--- TASK TO CARRY OUT ---
Copy out all the entries word for word.

--- AVAILABLE DATA ---
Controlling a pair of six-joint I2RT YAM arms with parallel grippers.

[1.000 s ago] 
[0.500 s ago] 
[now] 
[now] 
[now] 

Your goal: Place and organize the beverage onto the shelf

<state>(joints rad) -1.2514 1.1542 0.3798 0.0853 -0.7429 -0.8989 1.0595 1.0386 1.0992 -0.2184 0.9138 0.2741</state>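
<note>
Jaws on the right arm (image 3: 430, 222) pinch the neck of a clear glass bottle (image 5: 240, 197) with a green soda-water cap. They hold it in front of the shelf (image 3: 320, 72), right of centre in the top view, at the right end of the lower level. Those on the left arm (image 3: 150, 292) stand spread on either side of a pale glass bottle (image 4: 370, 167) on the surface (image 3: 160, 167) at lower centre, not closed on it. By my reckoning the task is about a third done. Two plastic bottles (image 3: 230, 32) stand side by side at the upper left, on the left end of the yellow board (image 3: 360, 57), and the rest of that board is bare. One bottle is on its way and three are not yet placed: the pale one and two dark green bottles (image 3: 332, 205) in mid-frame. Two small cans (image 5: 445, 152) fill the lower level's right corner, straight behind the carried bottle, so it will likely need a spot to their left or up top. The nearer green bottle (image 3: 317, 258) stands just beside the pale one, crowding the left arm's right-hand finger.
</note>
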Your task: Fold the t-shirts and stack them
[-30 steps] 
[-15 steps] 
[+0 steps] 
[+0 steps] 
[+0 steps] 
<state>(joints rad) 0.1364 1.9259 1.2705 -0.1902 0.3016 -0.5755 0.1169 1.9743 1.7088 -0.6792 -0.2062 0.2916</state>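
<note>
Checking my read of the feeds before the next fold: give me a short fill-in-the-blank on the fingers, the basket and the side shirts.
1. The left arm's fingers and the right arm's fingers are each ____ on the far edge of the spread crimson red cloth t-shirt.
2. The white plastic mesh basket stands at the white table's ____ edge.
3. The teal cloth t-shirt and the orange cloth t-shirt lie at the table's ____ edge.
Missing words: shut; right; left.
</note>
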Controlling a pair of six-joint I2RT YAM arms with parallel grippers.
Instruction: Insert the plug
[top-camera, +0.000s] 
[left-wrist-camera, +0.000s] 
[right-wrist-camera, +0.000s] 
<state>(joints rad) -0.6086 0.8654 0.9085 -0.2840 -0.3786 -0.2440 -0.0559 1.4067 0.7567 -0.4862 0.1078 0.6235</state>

--- RESPONSE ---
Controlling a pair of six-joint I2RT YAM arms with parallel grippers.

[1.000 s ago] 
[0.500 s ago] 
[now] 
[now] 
[now] 

Your goal: Place and organize the beverage onto the shelf

<state>(joints rad) -1.2514 1.1542 0.3798 0.0853 -0.7429 -0.8989 1.0595 1.0386 1.0992 -0.2184 0.9138 0.2741</state>
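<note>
Jaws on the right arm (image 3: 430, 222) pinch the neck of a clear glass bottle (image 5: 240, 197) with a green soda-water cap. They hold it in front of the shelf (image 3: 320, 72), right of centre in the top view, at the right end of the lower level. Those on the left arm (image 3: 150, 292) stand spread on either side of a pale glass bottle (image 4: 370, 167) on the surface (image 3: 160, 167) at lower centre, not closed on it. By my reckoning the task is about a third done. Two plastic bottles (image 3: 230, 32) stand side by side at the upper left, on the left end of the yellow board (image 3: 360, 57), and the rest of that board is bare. One bottle is on its way and three are not yet placed: the pale one and two dark green bottles (image 3: 332, 205) in mid-frame. Two small cans (image 5: 445, 152) fill the lower level's right corner, straight behind the carried bottle, so it will likely need a spot to their left or up top. The nearer green bottle (image 3: 317, 258) stands just beside the pale one, crowding the left arm's right-hand finger.
</note>
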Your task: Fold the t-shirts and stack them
[-30 steps] 
[-15 steps] 
[+0 steps] 
[+0 steps] 
[+0 steps] 
<state>(joints rad) 0.1364 1.9259 1.2705 -0.1902 0.3016 -0.5755 0.1169 1.9743 1.7088 -0.6792 -0.2062 0.2916</state>
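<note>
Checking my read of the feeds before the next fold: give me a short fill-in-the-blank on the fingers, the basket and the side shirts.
1. The left arm's fingers and the right arm's fingers are each ____ on the far edge of the spread crimson red cloth t-shirt.
2. The white plastic mesh basket stands at the white table's ____ edge.
3. The teal cloth t-shirt and the orange cloth t-shirt lie at the table's ____ edge.
Missing words: shut; right; left.
</note>
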Controlling a pair of six-joint I2RT YAM arms with parallel grippers.
Instruction: Insert the plug
[top-camera, +0.000s] 
[left-wrist-camera, +0.000s] 
[right-wrist-camera, +0.000s] 
<state>(joints rad) -0.6086 0.8654 0.9085 -0.2840 -0.3786 -0.2440 -0.0559 1.4067 0.7567 -0.4862 0.1078 0.6235</state>

Work on this exercise is complete.